Tuesday, November 23, 2004

Ballsy

In the Fall 2004 issues of the Fellowship of Catholic Scholars Quarterly, Emeritus Professor of Philosophy at Notre Dame, Dr. Ralph McInerny has an article in the Ex Cathedra column on the last page. He entitles it, ironically, "A Flock of Shepherds," and it's about the strongest language I've seen from the pen (or keyboard) of McInerny outside of his detective novels. Here goes:
Should members of the bishops conference be allowed to receive communion? Giving aid and comfort to their fellow Democrats is so ingrained a habit that it has fuzzed episcopal minds as to whether a soi-distant Catholic politician who champions abortion is rejecting Church doctrine and thereby qualifies as a public sinner who should be denied the Eucharist. Of course it could be argued that being a politician is already to be a public sinner, but that would be as facetious as my opening sentence, even if one can invoke the authority of Mark Twain for the identification.

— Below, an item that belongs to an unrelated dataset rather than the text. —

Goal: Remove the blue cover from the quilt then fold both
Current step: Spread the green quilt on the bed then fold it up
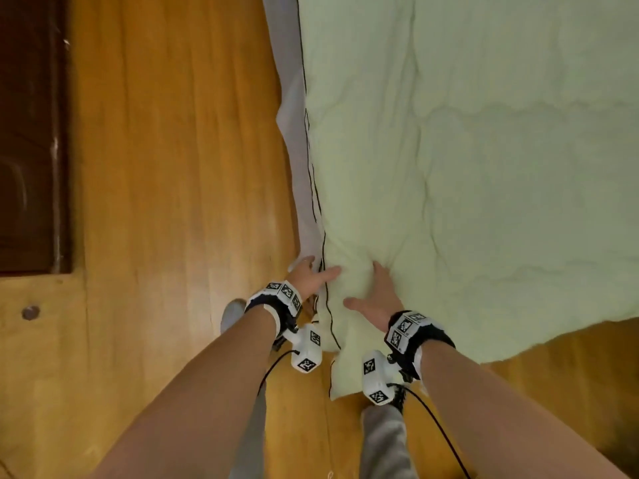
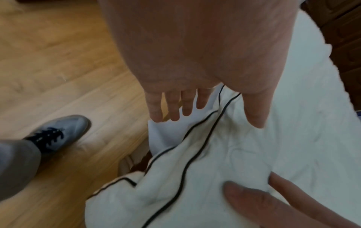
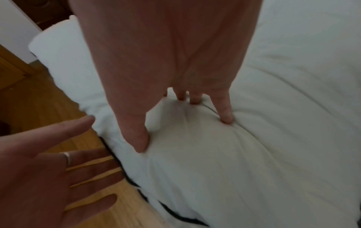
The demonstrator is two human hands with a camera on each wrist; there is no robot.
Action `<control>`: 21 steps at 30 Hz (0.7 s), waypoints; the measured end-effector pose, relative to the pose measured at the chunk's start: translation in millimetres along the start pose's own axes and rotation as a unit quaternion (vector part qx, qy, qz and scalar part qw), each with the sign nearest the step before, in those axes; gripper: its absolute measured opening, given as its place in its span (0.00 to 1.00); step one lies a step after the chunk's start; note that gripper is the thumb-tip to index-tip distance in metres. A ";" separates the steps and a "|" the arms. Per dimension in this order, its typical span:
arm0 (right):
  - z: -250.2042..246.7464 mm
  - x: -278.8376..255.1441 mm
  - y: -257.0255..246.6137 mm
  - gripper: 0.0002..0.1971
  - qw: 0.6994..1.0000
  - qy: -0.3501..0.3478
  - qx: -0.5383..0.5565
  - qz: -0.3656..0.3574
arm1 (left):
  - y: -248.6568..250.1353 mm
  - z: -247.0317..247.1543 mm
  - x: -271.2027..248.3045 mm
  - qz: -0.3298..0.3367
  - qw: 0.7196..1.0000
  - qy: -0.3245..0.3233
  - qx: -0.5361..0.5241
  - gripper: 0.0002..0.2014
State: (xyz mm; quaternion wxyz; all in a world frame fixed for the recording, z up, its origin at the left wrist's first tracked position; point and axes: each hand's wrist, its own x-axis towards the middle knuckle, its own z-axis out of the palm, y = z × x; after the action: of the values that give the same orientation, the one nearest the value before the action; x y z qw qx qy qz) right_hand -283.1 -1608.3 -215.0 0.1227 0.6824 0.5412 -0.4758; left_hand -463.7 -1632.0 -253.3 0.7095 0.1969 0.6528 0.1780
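Your right hand (image 1: 373, 299) lies flat with spread fingers pressed into the pale cream padded quilt with dark piping (image 1: 466, 167), bunching a mound near its near-left corner. Your left hand (image 1: 309, 278) is open just beside it, fingers straight at the piped edge, thumb on the quilt, gripping nothing. The quilt lies spread across the right of the scene, its near corner hanging toward the wooden plank floor (image 1: 173, 167). A thin pale grey-white fabric strip (image 1: 294, 133) runs along the quilt's left edge; it may be the cover, but the colour is unclear in these views. Risks: with neither hand clamped, the heavy corner can slide off to the floor; grabbing both layers together would drag the quilt with the cover; your grey lace-up shoe (image 2: 58, 131) stands close to the hanging corner, so you could tread on it.
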 end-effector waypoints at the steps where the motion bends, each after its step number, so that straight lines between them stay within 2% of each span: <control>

Thomas Aquinas, in a quodlibetal question, asked if being a bishop outranks being a theologian. The question may seem quaint in a time when bishops have established a long track record of silence on dissenting theologians. It has become hard to tell the one from the other. Perhaps the episcopal conference fears being charged with inconsistency. After all, to act manfully in the case of dissenting politicians would be in stark contrast to their hands-off policy on theologians who deny the creed.

Father McBrien has advised Catholics to attend to the silence of the bishops on the matter of giving communion to Catholic politicians who are in the vanguard of the Culture of Death. But we have been hearing the silence of the bishops on important matters for decades now, so much so that when a few of them actually act like successors of the Apostles they cause one to check his hearing aid. One had come to think that they were all Trappists of the old observance.

The shambles of the post-conciliar Church is all around us. Most Catholics are unaware of what the Church--by which I mean the Holy Father, Vatican II, the Catholic Catechism-teaches or, if aware, have been led to think that their acceptance of it is optional. Now they have episcopal sanction for this heterodoxy. Who was the saint who wondered if bishops can go to heaven? Another quaint question when the fearful either/or of heaven or hell is also enveloped in episcopal silence.
Hell, now there's one ballsy prof. How utterly refreshing!